Re: [PATCH] bcache: fixup bcache_dev_sectors_dirty_add() multithreaded CPU false sharing

bcache@xxxxxxxxxxxxxxxxxx · Mon, 17 Jan 2022 13:16:00 -0800 (PST)

On Mon, 17 Jan 2022, Zou Mingzhe wrote:
> 在 2022/1/8 上午4:20, bcache@xxxxxxxxxxxxxxxxxx 写道:
> 
> On Fri, 7 Jan 2022, Coly Li wrote:
> 
> On 1/7/22 4:21 PM, mingzhe.zou@xxxxxxxxxxxx wrote:
> 
> From: Zou Mingzhe <mingzhe.zou@xxxxxxxxxxxx>
> 
> When attaching a cached device (a.k.a backing device) to a cache
> device, bch_sectors_dirty_init() is called to count dirty sectors
> and stripes (see what bcache_dev_sectors_dirty_add() does) on the
> cache device.
> 
> When bcache_dev_sectors_dirty_add() is called, set_bit(stripe,
> d->full_dirty_stripes) or clear_bit(stripe, d->full_dirty_stripes)
> operation will always be performed. In full_dirty_stripes, each 1bit
> represents stripe_size (8192) sectors (512B), so 1bit=4MB (8192*512),
> and each CPU cache line=64B=512bit=2048MB. When 20 threads process
> a cached disk with 100G dirty data, a single thread processes about
> 23M at a time, and 20 threads total 460M. These full_dirty_stripes
> bits corresponding to the 460M data is likely to fall in the same CPU
> cache line. When one of these threads performs a set_bit or clear_bit
> operation, the same CPU cache line of other threads will become invalid
> and must read the full_dirty_stripes from the main memory again.
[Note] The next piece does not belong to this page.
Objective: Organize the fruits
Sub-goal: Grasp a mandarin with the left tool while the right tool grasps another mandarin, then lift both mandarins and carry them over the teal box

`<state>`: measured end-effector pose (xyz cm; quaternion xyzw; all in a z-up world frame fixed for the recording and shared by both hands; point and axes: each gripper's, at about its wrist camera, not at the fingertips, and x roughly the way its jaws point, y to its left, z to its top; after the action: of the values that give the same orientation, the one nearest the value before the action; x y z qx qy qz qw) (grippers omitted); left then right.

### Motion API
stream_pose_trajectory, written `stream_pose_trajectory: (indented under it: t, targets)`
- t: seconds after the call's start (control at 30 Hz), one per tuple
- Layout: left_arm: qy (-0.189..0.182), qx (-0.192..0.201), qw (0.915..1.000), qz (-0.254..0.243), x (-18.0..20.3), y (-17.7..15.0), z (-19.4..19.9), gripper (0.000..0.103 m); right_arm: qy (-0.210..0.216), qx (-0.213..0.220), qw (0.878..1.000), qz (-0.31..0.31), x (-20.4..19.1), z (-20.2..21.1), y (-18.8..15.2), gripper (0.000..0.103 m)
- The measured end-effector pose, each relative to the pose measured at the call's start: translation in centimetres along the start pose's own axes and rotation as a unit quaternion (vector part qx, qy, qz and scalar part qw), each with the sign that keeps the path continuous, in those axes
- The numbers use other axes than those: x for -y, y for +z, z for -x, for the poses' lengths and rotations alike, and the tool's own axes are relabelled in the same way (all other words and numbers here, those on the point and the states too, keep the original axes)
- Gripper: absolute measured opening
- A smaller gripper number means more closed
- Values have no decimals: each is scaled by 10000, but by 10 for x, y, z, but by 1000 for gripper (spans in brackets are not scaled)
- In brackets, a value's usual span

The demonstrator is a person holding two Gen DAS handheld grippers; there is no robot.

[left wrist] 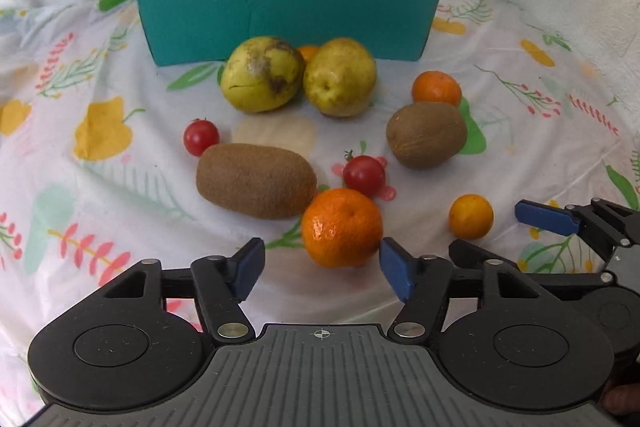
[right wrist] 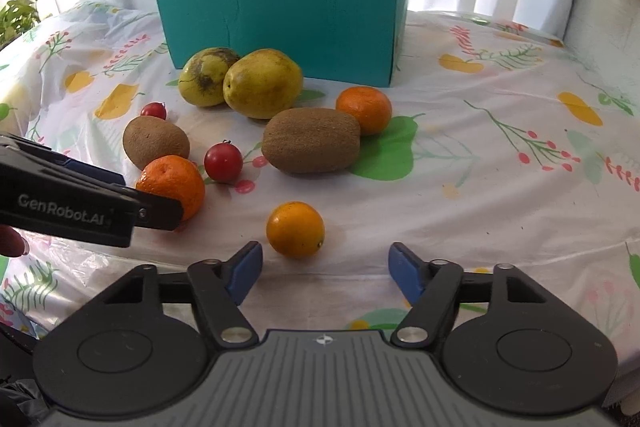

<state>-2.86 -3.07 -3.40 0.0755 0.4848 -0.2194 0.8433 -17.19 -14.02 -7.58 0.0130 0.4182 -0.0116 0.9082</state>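
Left claw (left wrist: 322, 269) spread wide, gripping nothing, low over the table (left wrist: 120, 227), with a large mandarin (left wrist: 342, 227) just ahead between the blue fingertips (left wrist: 248, 267). Beyond: long kiwi (left wrist: 256, 180), two cherry tomatoes, two pears (left wrist: 262, 73) touching before the teal box (left wrist: 288, 7). Further right, second kiwi (left wrist: 426, 135), small orange fruit (right wrist: 295, 229). Right claw (right wrist: 326, 269) likewise wide apart, empty, just behind that small fruit.
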Motion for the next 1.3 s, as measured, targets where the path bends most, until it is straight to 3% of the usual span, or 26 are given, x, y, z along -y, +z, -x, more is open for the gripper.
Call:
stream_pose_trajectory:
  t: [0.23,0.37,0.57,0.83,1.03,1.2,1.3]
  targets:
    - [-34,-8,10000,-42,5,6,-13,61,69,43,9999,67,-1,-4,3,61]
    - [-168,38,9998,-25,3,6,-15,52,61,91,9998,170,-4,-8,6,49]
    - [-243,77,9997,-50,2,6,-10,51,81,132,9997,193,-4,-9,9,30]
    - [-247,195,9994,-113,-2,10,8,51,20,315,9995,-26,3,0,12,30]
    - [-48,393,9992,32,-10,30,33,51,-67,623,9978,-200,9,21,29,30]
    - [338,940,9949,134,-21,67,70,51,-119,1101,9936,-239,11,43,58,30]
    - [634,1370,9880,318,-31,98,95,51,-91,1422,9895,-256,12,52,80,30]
Compared
> with single thread, the time of a bcache_dev_sectors_dirty_add()
> call is increased by about 50 times in our test (100G dirty data,
> 20 threads, bcache_dev_sectors_dirty_add() is called more than
> 20 million times).
> 
> This patch tries to test_bit before set_bit or clear_bit operation.
> Therefore, a lot of force set and clear operations will be avoided,
> and most of bcache_dev_sectors_dirty_add() calls will only read CPU
> cache line.
> 
> Hi Mingzhe, good catch on this.  I'm curious: how much time does it save 
> attaching a cache?
> 
> Our test, 100G dirty data:
> 
>                                  register caching      register backing
> before coly multithread patch    about 11 seconds      about 3 seconds
> after coly multithread patch     about 0.8 seconds     about 2 seconds
>   (0-39 online cpus, so 20 threads work)
> this patch                       about 0.8 seconds     about 0.3 seconds
>   (0-39 online cpus, so 20 threads work)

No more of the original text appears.